The consequences of a decision to take an equity release product are likely to have a significant impact on consumers’ financial wellbeing for the rest of their lives and some of the costs can be less obvious but significant. It can also affect the level of inheritance a consumer can leave for their family. In particular, the FCA highlighted the costs of compounding interest over a long period of time, which can make equity release an expensive way to meet a short term borrowing need, while the costs of ending these contracts or repaying early if personal circumstances change can also be significant.
Examples of unsuitable advice
Examples of poor outcomes or unsuitable advice were given, which included:
- Younger consumers not being told of their other borrowing options, such as traditional mortgages that could be cheaper and more flexible, given the difficulty in predicting consumers’ future circumstances and needs for 30+ years.
- Short-term benefits, such as consolidating debts and freeing up cash, being wiped out by the long-term cost of equity release.
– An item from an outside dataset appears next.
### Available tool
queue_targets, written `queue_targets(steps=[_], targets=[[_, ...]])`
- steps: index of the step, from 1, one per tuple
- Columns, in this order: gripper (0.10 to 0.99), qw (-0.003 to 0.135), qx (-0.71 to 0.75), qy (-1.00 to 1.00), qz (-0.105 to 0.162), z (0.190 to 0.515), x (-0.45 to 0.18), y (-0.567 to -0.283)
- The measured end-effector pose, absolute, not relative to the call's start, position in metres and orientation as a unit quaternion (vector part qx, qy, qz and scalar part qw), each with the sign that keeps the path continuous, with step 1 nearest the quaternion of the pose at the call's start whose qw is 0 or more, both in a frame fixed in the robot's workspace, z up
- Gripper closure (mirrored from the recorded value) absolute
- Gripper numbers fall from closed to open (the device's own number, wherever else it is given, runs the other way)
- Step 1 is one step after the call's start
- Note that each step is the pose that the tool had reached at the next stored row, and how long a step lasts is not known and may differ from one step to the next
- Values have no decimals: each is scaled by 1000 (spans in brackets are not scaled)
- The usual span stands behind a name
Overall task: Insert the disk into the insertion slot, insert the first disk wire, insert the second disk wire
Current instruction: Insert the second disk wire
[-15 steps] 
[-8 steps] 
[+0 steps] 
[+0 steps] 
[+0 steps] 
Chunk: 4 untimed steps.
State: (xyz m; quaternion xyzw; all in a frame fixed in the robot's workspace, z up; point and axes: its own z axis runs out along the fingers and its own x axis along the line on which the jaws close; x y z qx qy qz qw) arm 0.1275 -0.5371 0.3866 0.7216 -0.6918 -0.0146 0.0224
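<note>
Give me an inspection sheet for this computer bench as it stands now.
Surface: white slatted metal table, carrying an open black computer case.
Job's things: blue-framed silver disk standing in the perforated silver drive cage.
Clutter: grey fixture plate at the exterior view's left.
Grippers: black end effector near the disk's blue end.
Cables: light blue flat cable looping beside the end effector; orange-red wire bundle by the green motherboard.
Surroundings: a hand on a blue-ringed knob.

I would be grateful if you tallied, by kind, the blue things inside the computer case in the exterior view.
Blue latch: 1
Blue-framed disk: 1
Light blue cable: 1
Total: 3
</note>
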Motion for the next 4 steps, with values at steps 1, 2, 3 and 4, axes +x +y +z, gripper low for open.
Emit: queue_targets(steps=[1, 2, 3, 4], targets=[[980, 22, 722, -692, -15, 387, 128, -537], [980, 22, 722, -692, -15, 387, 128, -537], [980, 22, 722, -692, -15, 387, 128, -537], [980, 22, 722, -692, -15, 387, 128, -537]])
In particular, the effect of compounding interest wasn’t always adequately explained.
- Customers paying substantial early repayment charges on existing mortgages (in some cases many tens of thousands of pounds) only a few years after taking their loan, because their circumstances have changed.
- Limiting the ability of consumers to release further cash or downsize in the future without repaying their equity release in full.
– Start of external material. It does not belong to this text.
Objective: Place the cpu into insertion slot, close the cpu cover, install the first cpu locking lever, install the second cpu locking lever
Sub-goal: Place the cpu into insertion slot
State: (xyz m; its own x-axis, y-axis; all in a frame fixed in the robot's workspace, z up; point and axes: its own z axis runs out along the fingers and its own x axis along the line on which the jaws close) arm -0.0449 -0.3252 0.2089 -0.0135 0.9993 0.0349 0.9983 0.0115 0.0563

Why was advice found to be unsuitable? – three key areas
The FCA found three main areas of concern about the suitability of advice provided, which it considers increases the risk of harm to consumers:
- Insufficient personalisation of advice
- Insufficient challenging of customer assumptions
- Lack of evidence to support the suitability of advice
Personalisation of advice
The FCA wants advisers to focus on the needs and circumstances of the individual in coming to a view that a particular lifetime mortgage is suitable. This means advisers need to know their customers well, and understand their circumstances, requirements and motivations.
The FCA found that advisers had “largely adopted a form-filling approach to fact finding” and were not sufficiently accounting for the different financial circumstances of customers, such as those in their 50s and still working compared to those who are retired and on a fixed income, and the impact this has on the options available to them. The FCA also felt there was too much reliance on the Key Facts Illustration (KFI) to show customers the long-term costs and implications of taking a lifetime mortgage, with insufficient time to ensure customers thoroughly understand these costs and implications.
Challenging customer assumptions
The FCA was also concerned that some advisers placed too much reliance on customers’ initial preferences, without a full assessment of whether an equity release product was the most appropriate for their circumstances. For example, customers with a substantial monthly surplus income were found to have stated that they did not want to commit to making monthly payments, without understanding (or advisers explaining) the impact of compounding interest and how an equity release product would cost more in interest than some alternative finance products with monthly repayments. Another area of concern was around upfront fees – which customers are often reluctant to pay – but without realising the increased cost of the fee if added to the loan and this differences (sometimes up to 25 times) not being clearly explained to customers so they could make an informed decision.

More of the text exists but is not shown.